### Task details:
Write each line of the material exactly as given, from the top through the line that contains "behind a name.", and omit all pictures.

----- Data extract -----

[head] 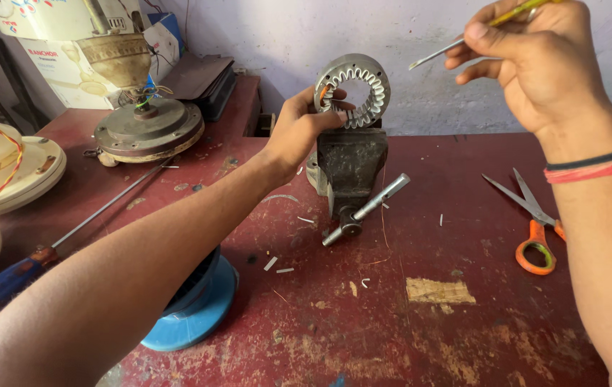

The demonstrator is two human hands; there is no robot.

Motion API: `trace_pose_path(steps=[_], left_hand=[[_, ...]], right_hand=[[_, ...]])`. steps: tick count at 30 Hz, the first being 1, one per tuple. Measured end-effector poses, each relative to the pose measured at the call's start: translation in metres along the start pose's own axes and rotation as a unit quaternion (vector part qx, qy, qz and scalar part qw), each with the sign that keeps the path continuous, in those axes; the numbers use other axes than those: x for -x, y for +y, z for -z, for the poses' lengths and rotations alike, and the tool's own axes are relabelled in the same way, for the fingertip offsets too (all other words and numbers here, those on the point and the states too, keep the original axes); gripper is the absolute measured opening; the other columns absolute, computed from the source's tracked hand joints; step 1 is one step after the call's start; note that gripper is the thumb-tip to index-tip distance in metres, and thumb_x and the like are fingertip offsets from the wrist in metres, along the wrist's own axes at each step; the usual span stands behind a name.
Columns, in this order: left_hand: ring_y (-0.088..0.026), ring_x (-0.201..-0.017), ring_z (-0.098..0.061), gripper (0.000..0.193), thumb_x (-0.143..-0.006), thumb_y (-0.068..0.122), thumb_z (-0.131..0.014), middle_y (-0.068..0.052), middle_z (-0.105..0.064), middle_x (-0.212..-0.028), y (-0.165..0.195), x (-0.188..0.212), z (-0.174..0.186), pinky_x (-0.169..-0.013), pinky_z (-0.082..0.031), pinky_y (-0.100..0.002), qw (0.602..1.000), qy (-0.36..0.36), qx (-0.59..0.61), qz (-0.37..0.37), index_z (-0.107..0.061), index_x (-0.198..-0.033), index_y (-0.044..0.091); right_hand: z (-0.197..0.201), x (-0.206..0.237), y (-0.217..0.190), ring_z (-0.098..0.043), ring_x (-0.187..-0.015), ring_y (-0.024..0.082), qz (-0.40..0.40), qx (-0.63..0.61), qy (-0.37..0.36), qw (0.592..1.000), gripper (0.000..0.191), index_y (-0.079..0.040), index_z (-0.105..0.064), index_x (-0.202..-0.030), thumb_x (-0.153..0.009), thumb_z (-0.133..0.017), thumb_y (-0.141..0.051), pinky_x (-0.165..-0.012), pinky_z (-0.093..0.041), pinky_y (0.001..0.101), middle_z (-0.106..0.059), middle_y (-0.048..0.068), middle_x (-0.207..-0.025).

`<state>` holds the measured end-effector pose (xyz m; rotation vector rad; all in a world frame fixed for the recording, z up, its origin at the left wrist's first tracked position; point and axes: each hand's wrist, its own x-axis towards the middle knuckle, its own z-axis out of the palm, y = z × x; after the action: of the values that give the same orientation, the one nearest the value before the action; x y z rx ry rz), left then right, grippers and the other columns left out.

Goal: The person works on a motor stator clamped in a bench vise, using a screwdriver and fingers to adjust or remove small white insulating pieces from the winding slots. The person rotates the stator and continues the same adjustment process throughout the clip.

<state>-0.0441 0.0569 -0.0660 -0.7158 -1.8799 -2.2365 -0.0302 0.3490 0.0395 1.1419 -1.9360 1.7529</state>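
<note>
Nearest the viewer, a blue reel lies flat on the red worktop, well in front of the vise and partly under the left forearm. Bits of pale trimmings are scattered on the worktop between the reel and the vise. Right of the vise, orange-handled scissors lie open, within reach of the right arm. Left of the vise, a long screwdriver rests flat, its blue handle toward the viewer.

The vise stands at the middle of the worktop, its handle bar jutting forward. The stator, a slotted metal ring, stands upright on edge at the top of the vise, its open centre facing the viewer, so the slots can be reached from the front. The left hand grips the ring's left rim, fingers curled onto it, apparently steadying it. The right hand, raised up and to the right of the vise, pinches a thin tool with a yellow handle, tip pointing toward the stator but well apart from it.

Behind and left of the vise sit a fan motor and cardboard boxes.
</note>
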Motion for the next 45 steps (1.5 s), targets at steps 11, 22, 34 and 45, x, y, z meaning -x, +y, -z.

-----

### Answer:
[head] 

The demonstrator is two human hands; there is no robot.

Motion API: `trace_pose_path(steps=[_], left_hand=[[_, ...]], right_hand=[[_, ...]])`. steps: tick count at 30 Hz, the first being 1, one per tuple. Measured end-effector poses, each relative to the pose measured at the call's start: translation in metres along the start pose's own axes and rotation as a unit quaternion (vector part qx, qy, qz and scalar part qw), each with the sign that keeps the path continuous, in those axes; the numbers use other axes than those: x for -x, y for +y, z for -z, for the poses' lengths and rotations alike, and the tool's own axes are relabelled in the same way, for the fingertip offsets too (all other words and numbers here, those on the point and the states too, keep the original axes); gripper is the absolute measured opening; the other columns absolute, computed from the source's tracked hand joints; step 1 is one step after the call's start; note that gripper is the thumb-tip to index-tip distance in metres, and thumb_x and the like are fingertip offsets from the wrist in metres, along the wrist's own axes at each step; the usual span stands behind a name.

There is no more to the output, and the exercise is done.